La natura umana dispone mediamente di difese, strategie e atteggiamenti di auto-protezione e tutela, che si sono affinati in milioni di anni in contesti ambientali caratterizzati da prossimità spaziale e temporale dei pericoli, e da naturalezza degli stimoli (batteriologici, emotivi, uditivi, visivi, e ancor prima olfattivi).
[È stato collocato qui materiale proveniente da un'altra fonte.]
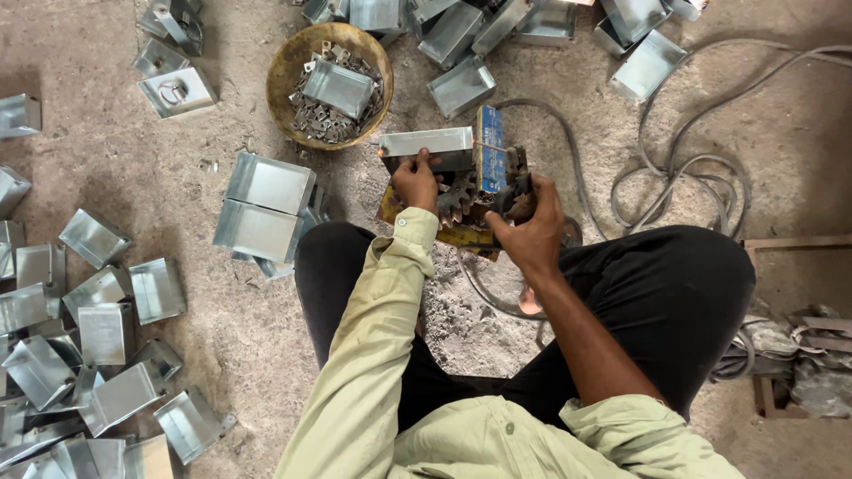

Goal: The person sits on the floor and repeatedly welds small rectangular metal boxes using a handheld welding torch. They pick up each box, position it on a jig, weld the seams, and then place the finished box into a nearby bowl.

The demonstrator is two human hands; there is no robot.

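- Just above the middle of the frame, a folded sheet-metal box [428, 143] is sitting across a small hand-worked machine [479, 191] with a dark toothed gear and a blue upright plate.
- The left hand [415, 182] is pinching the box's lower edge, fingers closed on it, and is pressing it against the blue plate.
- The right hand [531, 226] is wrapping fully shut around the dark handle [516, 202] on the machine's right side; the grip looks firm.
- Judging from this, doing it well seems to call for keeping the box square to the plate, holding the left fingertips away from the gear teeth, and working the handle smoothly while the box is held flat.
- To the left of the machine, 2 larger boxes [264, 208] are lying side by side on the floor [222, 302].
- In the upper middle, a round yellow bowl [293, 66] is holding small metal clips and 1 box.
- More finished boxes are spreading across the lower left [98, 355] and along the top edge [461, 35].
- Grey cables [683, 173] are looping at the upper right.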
Nel breve volgere di pochi decenni molte cosiddette tecnologie hanno stravolto il contesto che i nostri sensi e le nostre difese immunitarie devono fronteggiare: dai virus sviluppati in laboratorio alle nuove artificialità delle dimensioni percettive, dalla realtà aumentata alla digitalizzazione comunicativa. Basti solo pensare allo straniamento conseguente al sovrapporsi tra loro, e poi all’ambiente reale, di webinar e videoconferenze certo utili, ma oggi così abusate. Oppure alla impostura, complice la mirata affabulazione linguistica, di un cosiddetto “smart working”. Altro che “agile”, suona come una presa in giro del lavoratore emarginato dai luoghi - e dai contatti fisici - di chi decide, così, a sua insaputa. Il sogno dei padroni: disaggregare i lavoratori, avrebbe detto Marx! Sarebbe più pertinente chiamarlo “blind working”, anzi “dark working”: lavoro cieco, al buio. In cambio di una ambivalente comodità oltretutto alienante, con “il favore delle tenebre” infatti pochi presenti fanno e decidono quel che vogliono lontano dagli occhi, dal controllo, e soprattutto dalle intuizioni emotive degli assenti.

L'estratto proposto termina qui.